Copy out the full listing exactly, omitting any picture it contains.

──────────

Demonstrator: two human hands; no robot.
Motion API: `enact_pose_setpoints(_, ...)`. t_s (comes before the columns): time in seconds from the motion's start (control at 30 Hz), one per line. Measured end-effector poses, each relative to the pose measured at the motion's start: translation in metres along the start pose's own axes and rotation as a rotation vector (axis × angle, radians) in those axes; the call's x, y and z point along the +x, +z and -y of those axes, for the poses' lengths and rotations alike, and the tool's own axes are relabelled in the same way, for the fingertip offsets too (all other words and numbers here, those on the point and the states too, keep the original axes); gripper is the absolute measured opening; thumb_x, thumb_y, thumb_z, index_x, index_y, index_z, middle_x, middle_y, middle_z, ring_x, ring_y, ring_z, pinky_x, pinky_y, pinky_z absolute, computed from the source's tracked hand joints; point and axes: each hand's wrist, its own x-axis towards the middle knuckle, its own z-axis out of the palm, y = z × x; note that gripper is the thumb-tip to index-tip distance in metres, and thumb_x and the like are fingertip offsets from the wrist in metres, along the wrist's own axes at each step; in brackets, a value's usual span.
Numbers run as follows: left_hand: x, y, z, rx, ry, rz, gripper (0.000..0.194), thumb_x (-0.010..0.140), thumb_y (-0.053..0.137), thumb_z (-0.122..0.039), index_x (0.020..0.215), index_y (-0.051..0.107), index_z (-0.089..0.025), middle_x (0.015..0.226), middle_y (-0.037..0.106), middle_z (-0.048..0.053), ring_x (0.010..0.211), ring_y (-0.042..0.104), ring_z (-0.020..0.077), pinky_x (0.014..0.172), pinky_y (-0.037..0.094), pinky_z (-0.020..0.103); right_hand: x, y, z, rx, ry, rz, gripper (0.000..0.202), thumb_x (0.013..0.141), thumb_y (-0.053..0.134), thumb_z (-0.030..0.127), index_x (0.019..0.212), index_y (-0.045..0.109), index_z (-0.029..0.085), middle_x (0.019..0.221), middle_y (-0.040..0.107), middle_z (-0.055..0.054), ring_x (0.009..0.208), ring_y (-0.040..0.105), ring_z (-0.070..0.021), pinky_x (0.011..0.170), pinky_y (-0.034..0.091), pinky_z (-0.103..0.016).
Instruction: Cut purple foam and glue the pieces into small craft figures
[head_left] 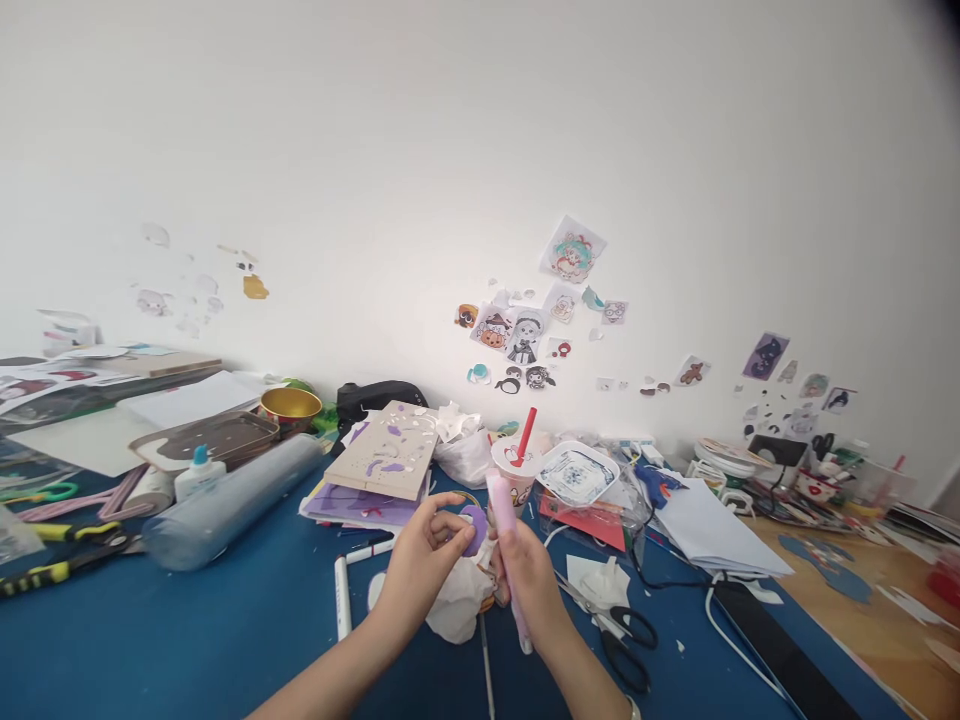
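My left hand (427, 555) is closed, its thumb and fingers pinching a round purple piece (474, 530). Close by on the right, my right hand (536, 580) grips a long pale-pink stick-shaped thing (506, 515) that stands nearly upright; its exact kind I cannot make out. Below and between the hands is a crumpled white piece (456, 600), partly hidden by the fingers. Just behind them stands a lidded drink cup (517, 460) with a red straw. Scissors with black handles (626, 645) lie right of my right hand.
A speckled board (386, 450) rests on purple sheets behind my left hand. Leftward are a clear plastic roll (232, 505), a glue bottle (199, 475) and pliers (67, 565). A white marker (343, 598) lies nearby. To the right are white papers (712, 530) and a black phone-like slab (784, 650).
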Motion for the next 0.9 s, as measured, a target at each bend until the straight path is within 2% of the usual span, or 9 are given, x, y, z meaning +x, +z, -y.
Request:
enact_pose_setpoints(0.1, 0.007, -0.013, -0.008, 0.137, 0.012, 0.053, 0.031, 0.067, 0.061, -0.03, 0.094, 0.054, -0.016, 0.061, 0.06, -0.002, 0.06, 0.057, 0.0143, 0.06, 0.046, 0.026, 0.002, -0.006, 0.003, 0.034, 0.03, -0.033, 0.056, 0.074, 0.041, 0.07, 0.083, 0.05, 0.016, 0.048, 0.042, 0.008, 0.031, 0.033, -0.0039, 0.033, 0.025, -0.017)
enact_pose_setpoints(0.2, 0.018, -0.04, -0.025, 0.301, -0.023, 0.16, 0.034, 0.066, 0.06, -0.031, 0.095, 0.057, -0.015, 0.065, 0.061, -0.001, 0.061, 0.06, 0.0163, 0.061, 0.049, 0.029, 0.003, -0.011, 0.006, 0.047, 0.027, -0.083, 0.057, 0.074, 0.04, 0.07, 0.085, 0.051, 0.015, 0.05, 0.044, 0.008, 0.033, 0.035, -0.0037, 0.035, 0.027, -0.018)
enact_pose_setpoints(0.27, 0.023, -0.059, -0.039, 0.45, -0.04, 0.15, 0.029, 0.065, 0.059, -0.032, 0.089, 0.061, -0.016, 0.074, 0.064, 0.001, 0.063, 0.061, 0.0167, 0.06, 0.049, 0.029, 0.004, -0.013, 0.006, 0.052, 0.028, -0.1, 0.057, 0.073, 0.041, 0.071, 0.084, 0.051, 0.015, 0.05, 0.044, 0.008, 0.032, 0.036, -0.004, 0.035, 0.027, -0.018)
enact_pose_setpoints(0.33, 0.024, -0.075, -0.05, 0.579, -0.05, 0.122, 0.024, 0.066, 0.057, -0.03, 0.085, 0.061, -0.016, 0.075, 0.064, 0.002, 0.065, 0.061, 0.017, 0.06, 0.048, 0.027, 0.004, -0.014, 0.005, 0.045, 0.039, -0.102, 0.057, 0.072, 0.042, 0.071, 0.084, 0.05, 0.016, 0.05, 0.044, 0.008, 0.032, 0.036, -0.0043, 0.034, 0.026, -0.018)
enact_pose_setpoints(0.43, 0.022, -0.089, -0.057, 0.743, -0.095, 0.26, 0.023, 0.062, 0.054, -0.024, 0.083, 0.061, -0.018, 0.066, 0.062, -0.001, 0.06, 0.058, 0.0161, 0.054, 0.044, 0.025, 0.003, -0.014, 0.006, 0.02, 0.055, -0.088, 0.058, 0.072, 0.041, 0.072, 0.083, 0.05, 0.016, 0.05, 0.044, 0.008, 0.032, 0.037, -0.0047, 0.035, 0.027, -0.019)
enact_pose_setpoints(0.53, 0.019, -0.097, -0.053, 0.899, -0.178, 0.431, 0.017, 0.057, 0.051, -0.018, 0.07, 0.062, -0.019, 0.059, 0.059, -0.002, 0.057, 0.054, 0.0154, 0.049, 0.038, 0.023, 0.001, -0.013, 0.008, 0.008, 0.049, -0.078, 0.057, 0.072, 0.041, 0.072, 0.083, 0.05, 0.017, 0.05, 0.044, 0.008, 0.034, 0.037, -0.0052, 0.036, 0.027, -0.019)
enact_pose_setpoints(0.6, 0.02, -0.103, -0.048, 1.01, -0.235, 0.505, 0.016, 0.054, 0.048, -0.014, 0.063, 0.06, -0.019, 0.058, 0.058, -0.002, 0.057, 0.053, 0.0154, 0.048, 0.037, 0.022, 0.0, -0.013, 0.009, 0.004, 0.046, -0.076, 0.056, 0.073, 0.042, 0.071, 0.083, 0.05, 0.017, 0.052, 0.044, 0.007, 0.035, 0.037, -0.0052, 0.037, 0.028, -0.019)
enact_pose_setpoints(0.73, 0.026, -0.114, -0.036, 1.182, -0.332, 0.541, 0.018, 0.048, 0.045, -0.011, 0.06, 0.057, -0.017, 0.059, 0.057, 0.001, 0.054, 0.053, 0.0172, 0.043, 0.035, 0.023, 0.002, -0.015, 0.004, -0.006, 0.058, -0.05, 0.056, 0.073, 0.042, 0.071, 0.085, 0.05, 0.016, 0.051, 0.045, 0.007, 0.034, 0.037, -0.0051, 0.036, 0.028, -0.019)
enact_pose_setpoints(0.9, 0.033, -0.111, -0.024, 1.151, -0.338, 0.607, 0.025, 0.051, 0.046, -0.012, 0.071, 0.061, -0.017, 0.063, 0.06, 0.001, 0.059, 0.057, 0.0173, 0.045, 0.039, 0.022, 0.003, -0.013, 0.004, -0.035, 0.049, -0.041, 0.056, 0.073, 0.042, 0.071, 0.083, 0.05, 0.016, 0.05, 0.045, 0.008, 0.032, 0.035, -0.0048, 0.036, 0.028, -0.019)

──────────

Response to this task:
Demonstrator: two human hands; no robot.
Motion API: `enact_pose_setpoints(_, ...)`. t_s (comes before the columns): time in seconds from the motion's start (control at 30 Hz), one per line. Measured end-effector poses, each relative to the pose measured at the motion's start: translation in metres along the start pose's own axes and rotation as a rotation vector (axis × angle, radians) in those axes; the call's x, y and z point along the +x, +z and -y of those axes, for the poses' lengths and rotations alike, and the tool's own axes are relabelled in the same way, for the fingertip offsets too (all other words and numbers here, those on the point and the states too, keep the original axes); gripper is the absolute measured opening; thumb_x, thumb_y, thumb_z, index_x, index_y, index_z, middle_x, middle_y, middle_z, ring_x, ring_y, ring_z, pinky_x, pinky_y, pinky_z absolute, computed from the source's tracked hand joints; point and axes: each hand's wrist, its own x-axis towards the middle knuckle, its own z-axis out of the palm, y = z × x; note that gripper is the thumb-tip to index-tip distance in metres, and thumb_x and the like are fingertip offsets from the wrist in metres, along the wrist's own axes at each step; in brackets, a value's usual span.
Numbers run as follows: left_hand: x, y, z, rx, ry, rz, gripper (0.000..0.194), thumb_x (-0.010..0.140), thumb_y (-0.053..0.137), thumb_z (-0.122..0.039), index_x (0.020..0.215), index_y (-0.051..0.107), index_z (-0.089..0.025), middle_x (0.015..0.226), middle_y (-0.037..0.106), middle_z (-0.048..0.053), ring_x (0.010..0.211), ring_y (-0.042..0.104), ring_z (-0.020..0.077), pinky_x (0.014..0.172), pinky_y (-0.037..0.094), pinky_z (-0.020..0.103); right_hand: x, y, z, rx, ry, rz, gripper (0.000..0.202), thumb_x (0.013..0.141), thumb_y (-0.053..0.134), thumb_z (-0.030..0.127), index_x (0.019..0.212), index_y (-0.045..0.109), index_z (-0.029..0.085), middle_x (0.019..0.221), middle_y (-0.040..0.107), middle_z (-0.055..0.054), ring_x (0.009..0.208), ring_y (-0.040..0.105), ring_z (-0.070..0.021), pinky_x (0.011..0.170), pinky_y (-0.034..0.091), pinky_z (-0.103..0.016).
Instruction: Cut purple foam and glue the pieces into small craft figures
[head_left] 
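My left hand (427, 555) is closed, its thumb and fingers pinching a round purple piece (474, 530). Close by on the right, my right hand (536, 580) grips a long pale-pink stick-shaped thing (506, 515) that stands nearly upright; its exact kind I cannot make out. Below and between the hands is a crumpled white piece (456, 600), partly hidden by the fingers. Just behind them stands a lidded drink cup (517, 460) with a red straw. Scissors with black handles (626, 645) lie right of my right hand.
A speckled board (386, 450) rests on purple sheets behind my left hand. Leftward are a clear plastic roll (232, 505), a glue bottle (199, 475) and pliers (67, 565). A white marker (343, 598) lies nearby. To the right are white papers (712, 530) and a black phone-like slab (784, 650).
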Motion for the next 0.9 s, as measured, a target at each bend until the straight path is within 2% of the usual span, or 9 are given, x, y, z meaning +x, +z, -y.
Request:
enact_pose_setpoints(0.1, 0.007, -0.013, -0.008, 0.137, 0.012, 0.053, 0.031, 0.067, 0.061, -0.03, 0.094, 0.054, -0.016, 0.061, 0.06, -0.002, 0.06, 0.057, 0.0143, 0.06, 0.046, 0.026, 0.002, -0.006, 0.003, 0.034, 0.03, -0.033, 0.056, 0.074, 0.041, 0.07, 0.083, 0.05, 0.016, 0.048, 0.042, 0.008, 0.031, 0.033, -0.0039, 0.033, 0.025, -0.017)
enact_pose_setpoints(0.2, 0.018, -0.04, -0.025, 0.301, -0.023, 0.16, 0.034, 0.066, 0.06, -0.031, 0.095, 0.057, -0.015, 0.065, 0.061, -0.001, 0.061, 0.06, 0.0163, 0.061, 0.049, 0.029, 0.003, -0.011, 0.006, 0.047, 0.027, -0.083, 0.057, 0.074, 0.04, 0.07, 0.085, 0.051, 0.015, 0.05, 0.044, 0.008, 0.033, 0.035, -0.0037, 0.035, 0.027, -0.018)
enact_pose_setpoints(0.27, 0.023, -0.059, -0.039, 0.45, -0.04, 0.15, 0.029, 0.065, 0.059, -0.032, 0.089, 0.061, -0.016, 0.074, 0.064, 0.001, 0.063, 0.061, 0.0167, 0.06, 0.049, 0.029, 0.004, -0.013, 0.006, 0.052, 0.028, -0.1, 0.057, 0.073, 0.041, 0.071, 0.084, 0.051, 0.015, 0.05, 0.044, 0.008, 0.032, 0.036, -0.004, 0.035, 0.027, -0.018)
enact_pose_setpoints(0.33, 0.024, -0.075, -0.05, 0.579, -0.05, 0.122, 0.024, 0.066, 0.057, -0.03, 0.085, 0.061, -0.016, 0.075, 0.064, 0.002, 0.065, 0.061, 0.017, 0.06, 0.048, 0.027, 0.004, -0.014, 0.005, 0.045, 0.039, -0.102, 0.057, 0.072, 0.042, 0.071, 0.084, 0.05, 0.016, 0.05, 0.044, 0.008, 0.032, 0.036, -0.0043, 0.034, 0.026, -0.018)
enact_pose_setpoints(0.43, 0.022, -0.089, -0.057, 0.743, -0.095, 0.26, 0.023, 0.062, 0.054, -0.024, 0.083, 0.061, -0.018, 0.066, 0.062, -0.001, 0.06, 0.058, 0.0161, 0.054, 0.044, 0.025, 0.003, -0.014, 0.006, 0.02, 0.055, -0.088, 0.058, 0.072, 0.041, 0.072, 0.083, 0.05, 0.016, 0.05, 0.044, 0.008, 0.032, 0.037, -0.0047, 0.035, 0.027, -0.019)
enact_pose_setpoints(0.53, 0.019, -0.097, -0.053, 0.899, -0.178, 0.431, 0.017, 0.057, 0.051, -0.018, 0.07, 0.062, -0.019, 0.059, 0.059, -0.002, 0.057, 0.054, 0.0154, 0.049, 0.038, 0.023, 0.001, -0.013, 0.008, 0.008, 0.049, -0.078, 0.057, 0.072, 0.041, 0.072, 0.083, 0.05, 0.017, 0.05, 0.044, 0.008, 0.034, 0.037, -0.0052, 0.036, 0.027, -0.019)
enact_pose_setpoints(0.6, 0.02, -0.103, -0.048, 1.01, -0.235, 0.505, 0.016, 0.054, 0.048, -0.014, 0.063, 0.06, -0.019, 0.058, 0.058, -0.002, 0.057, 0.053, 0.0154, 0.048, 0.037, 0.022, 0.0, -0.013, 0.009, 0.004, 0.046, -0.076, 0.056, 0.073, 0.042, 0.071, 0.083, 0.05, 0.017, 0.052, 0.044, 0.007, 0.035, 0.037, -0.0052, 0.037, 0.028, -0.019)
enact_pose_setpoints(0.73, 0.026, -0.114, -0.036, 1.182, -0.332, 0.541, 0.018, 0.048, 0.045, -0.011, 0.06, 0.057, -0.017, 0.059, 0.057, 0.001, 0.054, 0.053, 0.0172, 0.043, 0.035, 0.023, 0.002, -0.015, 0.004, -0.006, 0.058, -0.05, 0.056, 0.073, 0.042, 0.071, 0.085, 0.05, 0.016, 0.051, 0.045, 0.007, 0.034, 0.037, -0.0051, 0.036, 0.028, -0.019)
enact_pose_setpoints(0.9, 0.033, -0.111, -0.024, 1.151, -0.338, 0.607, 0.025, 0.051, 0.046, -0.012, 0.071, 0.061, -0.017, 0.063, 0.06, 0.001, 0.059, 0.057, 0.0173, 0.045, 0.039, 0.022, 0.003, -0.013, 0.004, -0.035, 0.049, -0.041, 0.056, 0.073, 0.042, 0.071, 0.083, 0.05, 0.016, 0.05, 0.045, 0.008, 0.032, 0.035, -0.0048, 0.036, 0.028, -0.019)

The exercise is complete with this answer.